Fact Check: Romania Did NOT Agree To Take In A Quota Of Immigrants From Austria In Exchange For Access To 'Air Schengen'

Fact Check

  • de: Jurnaliștii Lead Stories
Fact Check: Romania Did NOT Agree To Take In A Quota Of Immigrants From Austria In Exchange For Access To 'Air Schengen' No Set Quota

Did Romania agree to take in a quota of immigrants from Austria in exchange for border-free air travel in the Schengen zone? No, that's not true: The condition set by Austria in exchange for a partial lift of the veto on Romania and Bulgaria joining the Schengen area says nothing new that wasn't already stipulated by the Dublin Regulation. The regulation says that the two countries will have to accept the immigrants who are declined asylum in Austria and first entered Europe via Romania or Bulgaria, so that their asylum requests can be examined directly in the states through which they first entered.

The claim appeared in a video (archived here), posted on TikTok on December 17, 2023. As translated from Romanian to English by Lead Stories staff, the title was:

Ciolacu and his arrangements

This is what the post looked like on TikTok at the time of writing:

TikTok screenshot

(Source: TikTok screenshot taken on Tue Dec 19 10:41:13 2023 UTC)

In the video, the speaker refers to Romania's Prime Minister, Marcel Ciolacu, and says (as translated):

Marcel Ciolacu agreed with the Austrian officials to receive the immigrants from Syria and Afghanistan in exchange for Romania's access to Air Schengen.

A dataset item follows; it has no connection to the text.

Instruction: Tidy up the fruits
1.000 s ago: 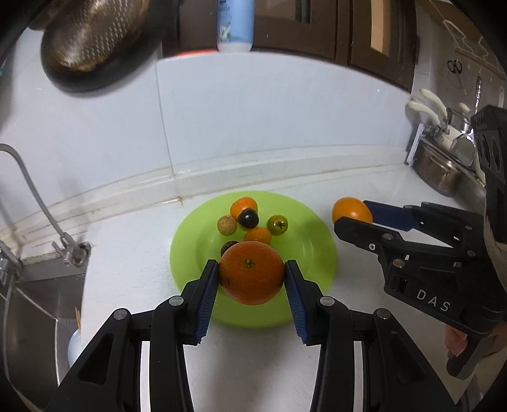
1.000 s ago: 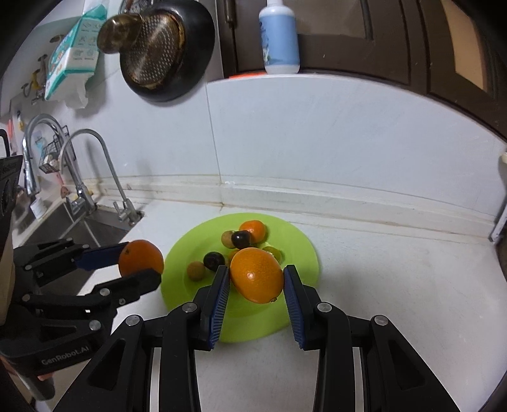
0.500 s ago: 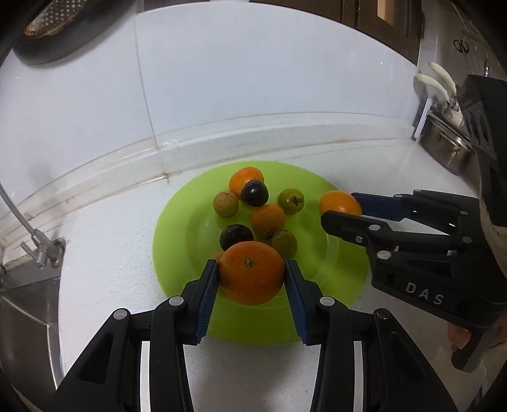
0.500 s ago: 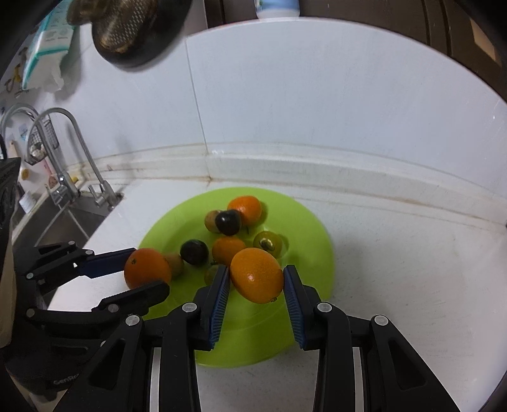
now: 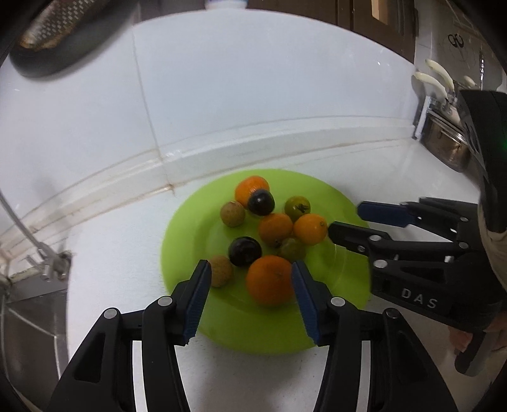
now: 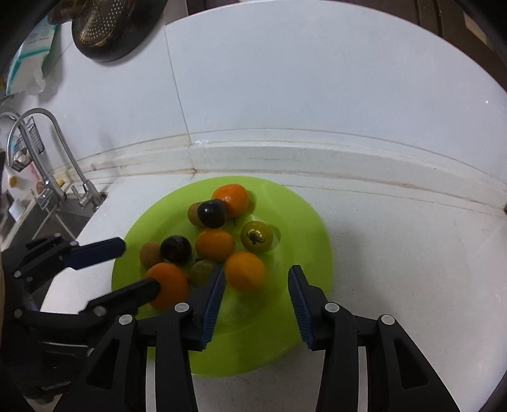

What Prime Minister Ciolacu is not saying is what kind of deal he has with Austria and what immigrant quotas he'd take responsibility for on behalf of Romania -- where we will host them and with whose money?

Other clips, such as this one, posted on TikTok on December 15, 2023, (archived here) claim that Romania will receive "Austria's immigrants" and that the process to return illegal immigrants from Austria to Romania is already underway. This is not true.

Austria, leading the opposition to Bulgaria and Romania joining the Schengen area due to illegal immigration concerns, has offered to soften its stance by allowing citizens from the two countries permission to fly within Europe without going through passport control -- the so-called Air Schengen -- if a series of conditions are met by the two countries.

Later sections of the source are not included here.